CDC: 1.5 Million Children Orphaned by COVID-19 | Sojourners

CDC: 1.5 Million Children Orphaned by COVID-19

A child looks at the “Naming the Lost Memorials” at The Green-Wood Cemetery in Brooklyn, N.Y., on June 10, 2021. REUTERS/Brendan McDermid.
A child looks at the “Naming the Lost Memorials” at The Green-Wood Cemetery in Brooklyn, N.Y., on June 10, 2021. REUTERS/Brendan McDermid.

According to a new report, 1.5 million children lost at least one primary caregiver to COVID-19 by the end of April 2021.

Children: The Hidden Pandemic 2021 — a joint report by the Centers for Disease Control and Prevention, the United States Agency for International Development, and World Without Orphans, in conjunction with other global child welfare experts — stated that, without immediate action, “the COVID-19 pandemic is destined to leave millions more children orphaned.”

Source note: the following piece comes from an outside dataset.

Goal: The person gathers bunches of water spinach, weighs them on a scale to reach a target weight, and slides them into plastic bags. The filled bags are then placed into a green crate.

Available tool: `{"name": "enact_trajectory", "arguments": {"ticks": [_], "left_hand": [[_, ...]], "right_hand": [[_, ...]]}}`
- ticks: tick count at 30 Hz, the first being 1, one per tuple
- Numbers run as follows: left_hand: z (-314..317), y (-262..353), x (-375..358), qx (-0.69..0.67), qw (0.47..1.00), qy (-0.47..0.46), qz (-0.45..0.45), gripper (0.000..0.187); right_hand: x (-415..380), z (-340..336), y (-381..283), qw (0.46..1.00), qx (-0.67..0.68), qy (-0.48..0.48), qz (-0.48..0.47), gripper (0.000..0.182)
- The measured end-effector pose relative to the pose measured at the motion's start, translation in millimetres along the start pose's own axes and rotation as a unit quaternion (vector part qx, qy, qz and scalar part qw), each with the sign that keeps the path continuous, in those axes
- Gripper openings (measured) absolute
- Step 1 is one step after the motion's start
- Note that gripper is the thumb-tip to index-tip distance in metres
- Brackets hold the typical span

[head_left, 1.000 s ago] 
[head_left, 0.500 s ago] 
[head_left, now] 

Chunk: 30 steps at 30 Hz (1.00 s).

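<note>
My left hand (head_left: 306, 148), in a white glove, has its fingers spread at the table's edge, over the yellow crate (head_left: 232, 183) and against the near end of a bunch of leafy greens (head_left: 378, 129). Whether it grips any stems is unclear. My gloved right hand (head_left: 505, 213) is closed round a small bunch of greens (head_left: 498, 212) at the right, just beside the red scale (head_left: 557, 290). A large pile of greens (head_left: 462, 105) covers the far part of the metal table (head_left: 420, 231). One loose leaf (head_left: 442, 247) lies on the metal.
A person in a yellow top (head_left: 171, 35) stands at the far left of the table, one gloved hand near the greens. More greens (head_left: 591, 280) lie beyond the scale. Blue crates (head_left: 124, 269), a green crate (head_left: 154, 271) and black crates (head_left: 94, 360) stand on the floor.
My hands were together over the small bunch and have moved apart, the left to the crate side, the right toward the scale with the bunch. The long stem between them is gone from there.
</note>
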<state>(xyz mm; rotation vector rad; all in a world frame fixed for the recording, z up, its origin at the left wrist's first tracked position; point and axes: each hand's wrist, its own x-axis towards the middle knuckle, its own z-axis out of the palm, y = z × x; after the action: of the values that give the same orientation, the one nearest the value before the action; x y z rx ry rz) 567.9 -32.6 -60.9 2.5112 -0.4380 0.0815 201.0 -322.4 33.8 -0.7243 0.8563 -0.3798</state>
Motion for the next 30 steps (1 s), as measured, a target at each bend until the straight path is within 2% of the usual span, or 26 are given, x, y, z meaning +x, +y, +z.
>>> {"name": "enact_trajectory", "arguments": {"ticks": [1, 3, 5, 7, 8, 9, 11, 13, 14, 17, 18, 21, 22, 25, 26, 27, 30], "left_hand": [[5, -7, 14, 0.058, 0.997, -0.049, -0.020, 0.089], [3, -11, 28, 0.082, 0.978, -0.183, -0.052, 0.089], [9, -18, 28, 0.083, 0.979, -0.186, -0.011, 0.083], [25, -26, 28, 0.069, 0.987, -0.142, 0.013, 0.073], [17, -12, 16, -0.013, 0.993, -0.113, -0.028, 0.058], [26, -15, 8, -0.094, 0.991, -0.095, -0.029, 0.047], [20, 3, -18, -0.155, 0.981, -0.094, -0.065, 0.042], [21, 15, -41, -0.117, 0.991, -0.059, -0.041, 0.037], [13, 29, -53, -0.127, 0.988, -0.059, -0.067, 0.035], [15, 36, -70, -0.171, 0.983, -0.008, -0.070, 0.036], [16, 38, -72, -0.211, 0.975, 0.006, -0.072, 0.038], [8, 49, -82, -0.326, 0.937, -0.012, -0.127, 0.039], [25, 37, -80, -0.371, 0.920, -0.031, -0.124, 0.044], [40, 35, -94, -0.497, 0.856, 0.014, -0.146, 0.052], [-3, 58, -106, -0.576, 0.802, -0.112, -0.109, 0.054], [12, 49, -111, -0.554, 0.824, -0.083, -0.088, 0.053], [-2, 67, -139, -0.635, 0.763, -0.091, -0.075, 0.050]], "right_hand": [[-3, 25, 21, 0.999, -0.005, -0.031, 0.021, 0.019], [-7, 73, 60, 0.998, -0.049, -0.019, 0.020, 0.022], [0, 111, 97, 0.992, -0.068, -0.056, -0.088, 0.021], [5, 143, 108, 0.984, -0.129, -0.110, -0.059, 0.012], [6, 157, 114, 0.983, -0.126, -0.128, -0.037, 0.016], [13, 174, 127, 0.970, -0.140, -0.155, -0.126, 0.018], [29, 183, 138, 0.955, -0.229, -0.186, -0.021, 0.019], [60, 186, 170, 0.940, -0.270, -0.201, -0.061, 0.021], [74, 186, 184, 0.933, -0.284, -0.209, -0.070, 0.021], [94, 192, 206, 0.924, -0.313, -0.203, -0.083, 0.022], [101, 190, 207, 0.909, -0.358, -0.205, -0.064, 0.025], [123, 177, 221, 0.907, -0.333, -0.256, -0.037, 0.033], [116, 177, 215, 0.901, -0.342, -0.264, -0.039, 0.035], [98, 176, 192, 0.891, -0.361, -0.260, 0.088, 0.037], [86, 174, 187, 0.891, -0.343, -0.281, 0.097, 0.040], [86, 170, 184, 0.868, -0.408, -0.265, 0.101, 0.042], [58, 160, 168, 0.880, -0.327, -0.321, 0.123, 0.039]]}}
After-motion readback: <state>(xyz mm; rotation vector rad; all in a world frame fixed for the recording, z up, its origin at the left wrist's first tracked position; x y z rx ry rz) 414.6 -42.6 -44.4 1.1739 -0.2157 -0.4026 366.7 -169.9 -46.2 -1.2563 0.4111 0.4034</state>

In response to the findings, the Faith to Action Initiative, a child welfare nonprofit that provides resources to Christian churches and faith-based organizations, along with several of its coalition members, encouraged a shift away from orphanages and toward family-based care.

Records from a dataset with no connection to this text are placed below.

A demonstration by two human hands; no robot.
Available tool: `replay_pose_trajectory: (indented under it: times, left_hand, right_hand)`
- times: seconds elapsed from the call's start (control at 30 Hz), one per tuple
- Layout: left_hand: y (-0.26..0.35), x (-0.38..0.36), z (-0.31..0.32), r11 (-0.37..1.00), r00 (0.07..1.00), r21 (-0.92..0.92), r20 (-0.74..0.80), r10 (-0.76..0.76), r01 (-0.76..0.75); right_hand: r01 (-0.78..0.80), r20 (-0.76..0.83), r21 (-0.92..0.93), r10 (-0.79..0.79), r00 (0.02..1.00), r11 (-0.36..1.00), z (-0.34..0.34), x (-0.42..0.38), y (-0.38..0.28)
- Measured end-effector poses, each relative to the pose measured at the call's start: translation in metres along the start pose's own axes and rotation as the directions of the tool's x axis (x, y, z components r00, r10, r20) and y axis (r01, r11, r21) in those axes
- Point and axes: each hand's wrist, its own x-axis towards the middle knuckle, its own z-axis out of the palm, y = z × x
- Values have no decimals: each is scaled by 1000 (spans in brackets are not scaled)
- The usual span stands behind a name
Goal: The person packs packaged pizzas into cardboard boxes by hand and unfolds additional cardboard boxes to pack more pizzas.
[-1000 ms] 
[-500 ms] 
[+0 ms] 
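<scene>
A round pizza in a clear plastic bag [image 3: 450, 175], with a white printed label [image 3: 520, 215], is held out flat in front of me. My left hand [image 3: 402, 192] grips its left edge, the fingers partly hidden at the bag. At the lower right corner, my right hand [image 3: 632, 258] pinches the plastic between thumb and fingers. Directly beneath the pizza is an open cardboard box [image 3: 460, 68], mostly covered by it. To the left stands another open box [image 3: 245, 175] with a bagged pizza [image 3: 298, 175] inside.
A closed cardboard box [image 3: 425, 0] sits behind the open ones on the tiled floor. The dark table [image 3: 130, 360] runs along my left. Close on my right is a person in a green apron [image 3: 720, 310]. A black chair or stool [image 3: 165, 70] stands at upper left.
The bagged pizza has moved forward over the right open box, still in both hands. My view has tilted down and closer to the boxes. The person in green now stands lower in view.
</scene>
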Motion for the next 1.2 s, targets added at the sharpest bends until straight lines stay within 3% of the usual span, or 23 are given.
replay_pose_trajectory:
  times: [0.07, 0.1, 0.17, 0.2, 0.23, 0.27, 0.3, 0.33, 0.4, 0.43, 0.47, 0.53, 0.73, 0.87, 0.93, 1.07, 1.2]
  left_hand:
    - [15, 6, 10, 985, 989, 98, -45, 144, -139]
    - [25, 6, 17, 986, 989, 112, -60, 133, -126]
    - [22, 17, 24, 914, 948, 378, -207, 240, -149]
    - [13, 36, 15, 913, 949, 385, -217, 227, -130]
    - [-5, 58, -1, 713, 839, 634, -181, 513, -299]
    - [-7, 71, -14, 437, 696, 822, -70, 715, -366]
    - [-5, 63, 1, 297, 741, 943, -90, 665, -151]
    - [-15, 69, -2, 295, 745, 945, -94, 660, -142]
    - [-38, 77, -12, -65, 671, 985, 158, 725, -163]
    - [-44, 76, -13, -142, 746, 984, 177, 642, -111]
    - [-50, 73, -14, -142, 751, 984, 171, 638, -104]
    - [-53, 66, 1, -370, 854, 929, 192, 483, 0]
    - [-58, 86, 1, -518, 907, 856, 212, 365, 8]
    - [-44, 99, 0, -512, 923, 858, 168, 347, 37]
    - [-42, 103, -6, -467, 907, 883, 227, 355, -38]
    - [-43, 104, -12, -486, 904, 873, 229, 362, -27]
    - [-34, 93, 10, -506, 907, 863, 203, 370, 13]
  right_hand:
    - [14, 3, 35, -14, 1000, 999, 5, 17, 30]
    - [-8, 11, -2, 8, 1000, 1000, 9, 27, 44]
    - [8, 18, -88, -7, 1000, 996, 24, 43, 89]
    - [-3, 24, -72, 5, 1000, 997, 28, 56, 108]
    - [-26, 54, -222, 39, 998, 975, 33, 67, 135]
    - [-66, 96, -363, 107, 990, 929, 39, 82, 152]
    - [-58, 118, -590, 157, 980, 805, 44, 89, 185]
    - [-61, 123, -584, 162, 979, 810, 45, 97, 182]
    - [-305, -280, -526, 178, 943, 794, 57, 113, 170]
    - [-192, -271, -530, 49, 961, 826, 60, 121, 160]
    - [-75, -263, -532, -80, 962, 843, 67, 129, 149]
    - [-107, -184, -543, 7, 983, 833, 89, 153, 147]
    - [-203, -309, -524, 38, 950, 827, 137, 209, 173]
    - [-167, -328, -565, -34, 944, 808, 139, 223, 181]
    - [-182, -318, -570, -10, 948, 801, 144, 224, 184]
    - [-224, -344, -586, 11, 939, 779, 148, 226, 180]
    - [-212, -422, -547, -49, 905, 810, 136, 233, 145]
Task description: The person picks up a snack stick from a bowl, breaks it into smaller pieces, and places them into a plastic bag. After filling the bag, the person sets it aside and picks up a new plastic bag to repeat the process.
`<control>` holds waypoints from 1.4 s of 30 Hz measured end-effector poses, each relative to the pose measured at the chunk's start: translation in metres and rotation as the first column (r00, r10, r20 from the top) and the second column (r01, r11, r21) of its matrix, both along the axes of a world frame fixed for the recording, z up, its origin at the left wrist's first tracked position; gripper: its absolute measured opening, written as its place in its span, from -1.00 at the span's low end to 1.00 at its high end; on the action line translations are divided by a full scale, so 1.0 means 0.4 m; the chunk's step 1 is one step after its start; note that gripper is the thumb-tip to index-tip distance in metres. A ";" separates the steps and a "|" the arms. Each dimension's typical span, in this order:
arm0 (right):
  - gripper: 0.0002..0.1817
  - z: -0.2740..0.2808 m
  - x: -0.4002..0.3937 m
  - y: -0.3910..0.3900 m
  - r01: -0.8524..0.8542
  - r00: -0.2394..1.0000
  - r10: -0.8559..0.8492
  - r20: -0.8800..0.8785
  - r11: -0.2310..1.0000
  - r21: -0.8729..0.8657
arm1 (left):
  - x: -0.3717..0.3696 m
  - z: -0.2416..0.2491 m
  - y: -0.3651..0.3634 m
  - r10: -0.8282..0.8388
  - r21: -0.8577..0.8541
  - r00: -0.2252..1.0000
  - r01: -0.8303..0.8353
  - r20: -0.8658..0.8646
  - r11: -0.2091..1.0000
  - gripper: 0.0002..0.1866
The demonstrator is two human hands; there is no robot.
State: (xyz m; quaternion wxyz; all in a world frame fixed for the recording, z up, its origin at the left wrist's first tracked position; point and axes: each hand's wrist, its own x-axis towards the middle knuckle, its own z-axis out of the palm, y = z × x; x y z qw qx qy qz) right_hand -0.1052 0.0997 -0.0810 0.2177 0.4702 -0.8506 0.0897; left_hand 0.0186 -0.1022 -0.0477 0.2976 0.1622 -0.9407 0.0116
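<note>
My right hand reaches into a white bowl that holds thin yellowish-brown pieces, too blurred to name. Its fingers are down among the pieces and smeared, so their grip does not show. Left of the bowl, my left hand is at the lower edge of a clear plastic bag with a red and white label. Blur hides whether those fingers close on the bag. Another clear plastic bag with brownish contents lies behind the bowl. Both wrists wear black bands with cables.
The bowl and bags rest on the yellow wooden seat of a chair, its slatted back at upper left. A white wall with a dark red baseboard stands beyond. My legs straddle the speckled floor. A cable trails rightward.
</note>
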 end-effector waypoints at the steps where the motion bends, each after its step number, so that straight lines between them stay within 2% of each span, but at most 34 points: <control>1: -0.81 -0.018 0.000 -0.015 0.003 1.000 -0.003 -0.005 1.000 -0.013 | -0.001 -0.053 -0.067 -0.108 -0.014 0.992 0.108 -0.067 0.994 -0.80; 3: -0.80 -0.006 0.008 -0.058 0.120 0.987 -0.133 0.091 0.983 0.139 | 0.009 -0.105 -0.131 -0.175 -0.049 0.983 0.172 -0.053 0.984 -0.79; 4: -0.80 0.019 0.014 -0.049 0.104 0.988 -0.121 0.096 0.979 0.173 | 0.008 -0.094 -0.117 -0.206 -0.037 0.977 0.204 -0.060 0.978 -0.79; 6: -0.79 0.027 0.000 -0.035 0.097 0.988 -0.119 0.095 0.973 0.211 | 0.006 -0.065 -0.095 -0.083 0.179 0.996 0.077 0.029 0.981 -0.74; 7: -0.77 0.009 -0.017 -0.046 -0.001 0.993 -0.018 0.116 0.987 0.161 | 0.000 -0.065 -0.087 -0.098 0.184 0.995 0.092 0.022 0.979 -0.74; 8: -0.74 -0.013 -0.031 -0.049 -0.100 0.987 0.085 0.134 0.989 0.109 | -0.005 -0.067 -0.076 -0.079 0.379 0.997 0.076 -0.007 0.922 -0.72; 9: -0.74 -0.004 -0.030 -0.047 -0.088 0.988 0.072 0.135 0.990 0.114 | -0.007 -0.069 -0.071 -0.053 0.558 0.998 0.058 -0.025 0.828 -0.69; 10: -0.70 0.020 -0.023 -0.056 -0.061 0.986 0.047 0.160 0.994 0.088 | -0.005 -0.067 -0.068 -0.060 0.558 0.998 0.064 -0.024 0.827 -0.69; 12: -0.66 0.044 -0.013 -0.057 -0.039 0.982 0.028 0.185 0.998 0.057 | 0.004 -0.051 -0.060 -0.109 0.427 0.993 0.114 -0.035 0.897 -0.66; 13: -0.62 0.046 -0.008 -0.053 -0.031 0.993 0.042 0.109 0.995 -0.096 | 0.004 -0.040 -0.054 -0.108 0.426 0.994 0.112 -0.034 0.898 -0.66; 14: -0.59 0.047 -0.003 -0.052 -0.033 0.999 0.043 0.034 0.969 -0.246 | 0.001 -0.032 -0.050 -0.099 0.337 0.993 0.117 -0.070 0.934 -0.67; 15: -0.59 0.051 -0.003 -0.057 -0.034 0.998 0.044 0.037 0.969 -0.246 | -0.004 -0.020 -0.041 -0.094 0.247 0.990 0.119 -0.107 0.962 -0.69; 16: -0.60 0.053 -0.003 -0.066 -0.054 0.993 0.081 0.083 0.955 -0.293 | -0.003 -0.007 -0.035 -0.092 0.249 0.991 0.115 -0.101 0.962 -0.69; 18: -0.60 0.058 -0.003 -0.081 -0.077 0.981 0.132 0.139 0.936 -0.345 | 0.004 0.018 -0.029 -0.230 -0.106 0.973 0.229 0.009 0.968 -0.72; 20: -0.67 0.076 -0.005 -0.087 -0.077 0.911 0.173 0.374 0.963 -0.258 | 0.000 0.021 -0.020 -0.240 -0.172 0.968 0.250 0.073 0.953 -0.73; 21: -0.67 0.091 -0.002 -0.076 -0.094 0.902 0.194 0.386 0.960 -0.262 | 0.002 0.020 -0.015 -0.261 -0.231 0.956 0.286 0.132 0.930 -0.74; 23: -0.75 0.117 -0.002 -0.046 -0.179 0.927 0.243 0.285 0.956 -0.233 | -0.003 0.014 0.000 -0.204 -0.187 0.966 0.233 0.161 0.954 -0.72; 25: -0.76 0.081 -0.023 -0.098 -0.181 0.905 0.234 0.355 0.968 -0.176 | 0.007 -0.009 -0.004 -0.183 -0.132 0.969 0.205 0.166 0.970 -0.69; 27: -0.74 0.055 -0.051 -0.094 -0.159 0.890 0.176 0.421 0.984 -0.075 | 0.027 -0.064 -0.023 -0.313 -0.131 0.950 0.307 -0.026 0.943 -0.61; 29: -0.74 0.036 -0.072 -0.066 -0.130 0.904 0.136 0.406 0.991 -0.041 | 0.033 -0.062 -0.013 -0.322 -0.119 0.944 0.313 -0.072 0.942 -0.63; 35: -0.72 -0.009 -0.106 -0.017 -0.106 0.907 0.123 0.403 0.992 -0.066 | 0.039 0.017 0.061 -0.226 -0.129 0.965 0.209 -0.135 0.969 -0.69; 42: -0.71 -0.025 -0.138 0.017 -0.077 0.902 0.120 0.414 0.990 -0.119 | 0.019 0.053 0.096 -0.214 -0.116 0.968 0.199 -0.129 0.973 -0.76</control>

Now is the time to ​“prevent the COVID-19-associated death of caregivers by accelerating equitable access to vaccines,” the statement reads. In cases where a caregiver has died of COVID-19, the statement emphasized that children should not be consigned to orphanages or children’s homes but rather continue to live within family units. It also noted that extended families and faith communities have an opportunity to care for children who have lost a caregiver to the virus, but will need additional resources to do so.

“Now is the time to invest in strengthening families and developing family care, not orphanages,” Karmen Friesen, principal coordinator for World Without Orphans, said in the statement. “And around the world, it is churches that are ideally placed to provide the wrap-around support that families in crisis urgently need.”

According to a 2017 estimate from UNICEF, there are at least 2.7 million children in orphanages and institutionalized care around the world. The actual number is likely far higher, UNICEF says, because many countries don't include children living in privately run facilities in their tallies.

Child rights experts say that most children in orphanages aren’t actually parent-less: At least four out of five children in institutional care have one or both parents alive. Elli Oswald, executive director of Faith to Action Initiative, said that it’s “important to recognize that the term ‘orphan’ doesn’t mean what we think it means.” UNICEF defines an orphan as a child who has lost one or both parents.

“These aren’t children who are wandering the streets all alone with flies on their eyes,” Oswald said. “These are children who are in families and in communities. They’re still extremely vulnerable, and their families need support. But if we don’t understand who these children are, it can mislead us and lead us to wrong solutions.”

Children are often placed in orphanages not because they’re orphans but because they’re disabled or illfemale, or even because poor parents were offered money to give up their children — a form of child trafficking.

Once they’re put in orphanages, children are susceptible to illness, abuse, and developmental delays. Studies show that orphanage placement increases the risk of serious infectious illness, as well as significant developmental delays that can affect cognitive, language, gross and fine motor, personal and social skills in young children.

The Faith to Action Initiative suggests that the best way to care for children who have lost a caregiver is not to send them to an orphanage, but instead to combine equitable access to COVID-19 vaccines and income-strengthening, parenting support programs. Also known as cash and care programs, these services provide material and psychosocial support so that extended family, friends, church communities, or adoptive or foster homes can care for children.

This approach, which allows children to remain within a family structure and still access education and healthcare, has been shown to improve children’s health, nutrition, cognitive development, and in reducing risks of violence.

Oswald said that Christian churches and communities are “best placed” to provide this kind of life-changing care.

“The opposite of an orphan is a family, and the solution to orphaned children is family. My hope is to see Christians leading this effort in seeing children cared for in safe and loving families,” Oswald told Sojourners.

Jedd Medefind, president of Christian Alliance for Orphans, said that while COVID-19 has harmed families worldwide, it also “brings an immense challenge and an immense opportunity.”

“Scripture and social science consistently affirm that the very best place for a child to thrive is a safe, permanent, nurturing family,” Medefind said in the news release. “The local church in every nation has both the calling and the community capable of making a world of difference — restoring broken families, strengthening struggling families, and welcoming children into new families whenever needed.”